I took time off to have a child, and then decided to pursue a career as a nutritionist. The problem was I wanted a program with a whole-foods approach, but also one that taught nutrition as a science. I was researching schools at the library when I came across a flier on the bulletin board about an open house at someplace called Bastyr. At first I was afraid it was going to be like one of those so-called holistic nutrition schools you see advertised in the back of health magazines, but I was impressed with the caliber of the faculty and a presentation by alumnus Dr. Michael Murray. He embodied what I wanted to be.

How did you get into this career?

I got my start as a writer by accident. Cherie Calbom, another master's student, and I wrote a booklet on juicing over the summer that was included with a juice extractor made by a local company. Juicing had become so popular by the time we finished the booklet that we decided there was a good chance we could sell a whole book on juicing. The result, Juicing for Life, ended up being published by Avery Press and was in the top 10 best-selling trade paperbacks in 1993. It still sells well today.

Soon afterward I found an agent to represent me, and since then I have had 14 books published with his help, all with major publishers. Some of these were written under my name — I ghost wrote one for a doctor — and I wrote a series of five books with another Bastyr graduate, Daniella Chace. Both What to Eat When You Have Cancer and Smoothies for Life became best-sellers. Last year I updated the cancer book and rewrote What to Eat When You Have Diabetes, and I have several new books in the works. I have also written a number of chapters in other people's books and write a monthly health column, Sláinte, in the Celtic Connection, a West Coast paper.

After graduation I took a year-long certificate course in nonfiction book writing to further hone my skills.

What did you appreciate most about your degree program?

I most appreciated the self-reliance taught by our instructors. We explored the "why" as much as the "what" of nutrition. Instructors gave us the tools to continue to teach ourselves after graduation. As a writer I have to get my information from primary sources — medical and nutrition journals. I have to be able to evaluate statistics, have a strong knowledge of nutritional biochemistry, and be able to translate this information into simple language my readers can understand. All this I learned at Bastyr.

Bastyr, especially Lori Silverstein, the former head of the nutrition department, gave me confidence in myself. In 1992 I was invited to present a paper based on my thesis research at the 25th anniversary convention of the Society for Nutrition Education. I presented my study and held my own among the other more "allopathic-oriented" nutrition researchers.

What's next for you? Where would you like to place your energies?

My goal right now is to write another best seller, so I am working on ideas for my next book. I need to get my website up and running (keanenutrition.com). It only has a few pages now and needs a makeover.

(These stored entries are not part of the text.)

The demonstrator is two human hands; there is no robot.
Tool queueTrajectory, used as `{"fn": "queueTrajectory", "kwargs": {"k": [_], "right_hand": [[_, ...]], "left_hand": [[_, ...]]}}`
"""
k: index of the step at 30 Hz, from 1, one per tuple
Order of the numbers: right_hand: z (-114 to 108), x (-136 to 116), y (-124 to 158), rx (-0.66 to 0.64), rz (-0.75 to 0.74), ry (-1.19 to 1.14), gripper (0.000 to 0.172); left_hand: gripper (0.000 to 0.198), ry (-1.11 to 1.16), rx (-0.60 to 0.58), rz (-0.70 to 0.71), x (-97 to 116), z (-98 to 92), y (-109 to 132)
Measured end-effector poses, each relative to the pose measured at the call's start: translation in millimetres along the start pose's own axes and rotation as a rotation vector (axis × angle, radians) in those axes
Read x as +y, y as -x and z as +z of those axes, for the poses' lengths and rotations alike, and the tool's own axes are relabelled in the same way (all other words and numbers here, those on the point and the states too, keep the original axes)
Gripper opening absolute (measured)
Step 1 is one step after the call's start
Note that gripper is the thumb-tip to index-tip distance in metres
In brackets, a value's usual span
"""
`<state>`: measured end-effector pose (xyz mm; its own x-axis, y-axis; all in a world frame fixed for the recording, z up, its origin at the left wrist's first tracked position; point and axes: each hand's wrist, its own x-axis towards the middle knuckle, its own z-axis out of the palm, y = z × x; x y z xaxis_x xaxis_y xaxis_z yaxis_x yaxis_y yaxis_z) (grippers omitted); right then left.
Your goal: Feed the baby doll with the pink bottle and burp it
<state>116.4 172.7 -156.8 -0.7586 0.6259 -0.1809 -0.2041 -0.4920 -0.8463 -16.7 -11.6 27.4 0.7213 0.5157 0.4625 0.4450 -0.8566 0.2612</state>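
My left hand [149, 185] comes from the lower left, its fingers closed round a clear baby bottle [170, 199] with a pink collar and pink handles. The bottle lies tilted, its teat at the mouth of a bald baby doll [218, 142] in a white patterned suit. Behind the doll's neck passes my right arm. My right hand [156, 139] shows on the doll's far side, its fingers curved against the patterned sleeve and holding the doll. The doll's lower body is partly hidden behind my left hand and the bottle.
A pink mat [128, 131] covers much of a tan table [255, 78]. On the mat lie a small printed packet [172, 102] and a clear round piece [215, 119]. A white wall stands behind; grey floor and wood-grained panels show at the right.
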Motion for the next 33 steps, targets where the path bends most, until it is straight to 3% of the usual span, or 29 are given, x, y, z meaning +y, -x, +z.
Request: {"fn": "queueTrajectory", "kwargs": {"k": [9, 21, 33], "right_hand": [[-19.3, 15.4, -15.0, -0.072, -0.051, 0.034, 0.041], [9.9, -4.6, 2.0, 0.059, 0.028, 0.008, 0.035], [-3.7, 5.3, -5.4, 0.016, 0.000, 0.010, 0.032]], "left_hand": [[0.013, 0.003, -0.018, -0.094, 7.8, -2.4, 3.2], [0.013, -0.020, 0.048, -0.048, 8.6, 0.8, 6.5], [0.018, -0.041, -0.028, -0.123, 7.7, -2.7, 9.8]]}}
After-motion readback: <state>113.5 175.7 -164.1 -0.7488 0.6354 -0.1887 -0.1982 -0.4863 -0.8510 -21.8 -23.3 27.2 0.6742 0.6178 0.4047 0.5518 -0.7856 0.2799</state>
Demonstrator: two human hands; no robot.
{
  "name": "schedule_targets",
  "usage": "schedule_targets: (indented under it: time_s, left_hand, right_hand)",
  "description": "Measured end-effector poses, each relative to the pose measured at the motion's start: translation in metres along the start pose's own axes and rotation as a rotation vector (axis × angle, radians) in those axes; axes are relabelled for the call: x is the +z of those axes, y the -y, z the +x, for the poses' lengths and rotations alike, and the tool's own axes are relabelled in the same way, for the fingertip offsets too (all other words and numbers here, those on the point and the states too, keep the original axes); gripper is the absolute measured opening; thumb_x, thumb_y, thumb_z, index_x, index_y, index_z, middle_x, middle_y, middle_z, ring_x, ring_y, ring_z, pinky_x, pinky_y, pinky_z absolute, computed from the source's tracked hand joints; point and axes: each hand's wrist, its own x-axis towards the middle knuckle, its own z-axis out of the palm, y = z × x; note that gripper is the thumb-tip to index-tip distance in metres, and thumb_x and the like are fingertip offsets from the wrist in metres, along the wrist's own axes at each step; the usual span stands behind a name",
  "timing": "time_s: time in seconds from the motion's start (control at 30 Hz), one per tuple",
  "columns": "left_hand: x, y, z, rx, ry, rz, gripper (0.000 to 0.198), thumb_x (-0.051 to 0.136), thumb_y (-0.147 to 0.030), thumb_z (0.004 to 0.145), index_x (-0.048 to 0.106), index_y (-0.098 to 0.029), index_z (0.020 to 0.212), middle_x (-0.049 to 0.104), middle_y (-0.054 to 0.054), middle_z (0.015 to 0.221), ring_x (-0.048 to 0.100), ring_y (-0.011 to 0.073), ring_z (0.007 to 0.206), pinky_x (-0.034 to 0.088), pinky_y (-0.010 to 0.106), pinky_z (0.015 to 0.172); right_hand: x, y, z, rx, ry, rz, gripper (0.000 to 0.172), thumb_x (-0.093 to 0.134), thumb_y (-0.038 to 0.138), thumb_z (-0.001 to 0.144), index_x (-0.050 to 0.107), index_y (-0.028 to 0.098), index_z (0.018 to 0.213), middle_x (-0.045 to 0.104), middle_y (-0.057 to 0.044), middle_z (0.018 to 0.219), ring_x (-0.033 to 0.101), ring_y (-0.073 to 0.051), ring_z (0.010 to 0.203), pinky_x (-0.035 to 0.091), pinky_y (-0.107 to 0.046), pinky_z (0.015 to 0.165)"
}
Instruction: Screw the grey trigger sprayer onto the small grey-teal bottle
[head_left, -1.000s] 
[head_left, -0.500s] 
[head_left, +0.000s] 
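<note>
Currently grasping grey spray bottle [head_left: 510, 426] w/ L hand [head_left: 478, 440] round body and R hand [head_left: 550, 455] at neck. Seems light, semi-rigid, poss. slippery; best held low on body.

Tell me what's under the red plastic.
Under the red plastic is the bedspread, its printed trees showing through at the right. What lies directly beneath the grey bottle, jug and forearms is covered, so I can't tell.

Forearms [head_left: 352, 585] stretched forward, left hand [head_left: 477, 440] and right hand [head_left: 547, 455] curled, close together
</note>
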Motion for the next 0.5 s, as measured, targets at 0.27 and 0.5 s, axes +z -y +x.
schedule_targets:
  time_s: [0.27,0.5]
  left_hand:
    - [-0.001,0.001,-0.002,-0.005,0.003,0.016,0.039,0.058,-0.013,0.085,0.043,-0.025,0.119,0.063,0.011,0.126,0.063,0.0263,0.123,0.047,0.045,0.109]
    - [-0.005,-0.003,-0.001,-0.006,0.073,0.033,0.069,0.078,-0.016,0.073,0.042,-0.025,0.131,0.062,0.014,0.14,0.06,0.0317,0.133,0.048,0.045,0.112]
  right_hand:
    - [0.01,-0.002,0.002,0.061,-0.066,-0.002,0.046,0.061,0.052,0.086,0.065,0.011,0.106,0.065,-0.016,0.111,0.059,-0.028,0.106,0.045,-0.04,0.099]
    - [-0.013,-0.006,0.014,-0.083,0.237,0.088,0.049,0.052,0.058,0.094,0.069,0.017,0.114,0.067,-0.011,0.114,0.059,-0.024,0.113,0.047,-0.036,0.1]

How did your Bastyr degree prepare you for your career?

It was at Bastyr that I learned the basics of my profession. If my career was a tree, Bastyr would be the roots. It's up to me to see that the tree blossoms and bears fruit. But if the root system is bad, that tree is going to be stunted no matter what is done. I also wrote a lot of papers at Bastyr. This taught me how to concentrate on a topic and write accurately and quickly. Through my thesis work, I learned how to do real research, and this influences everything I write.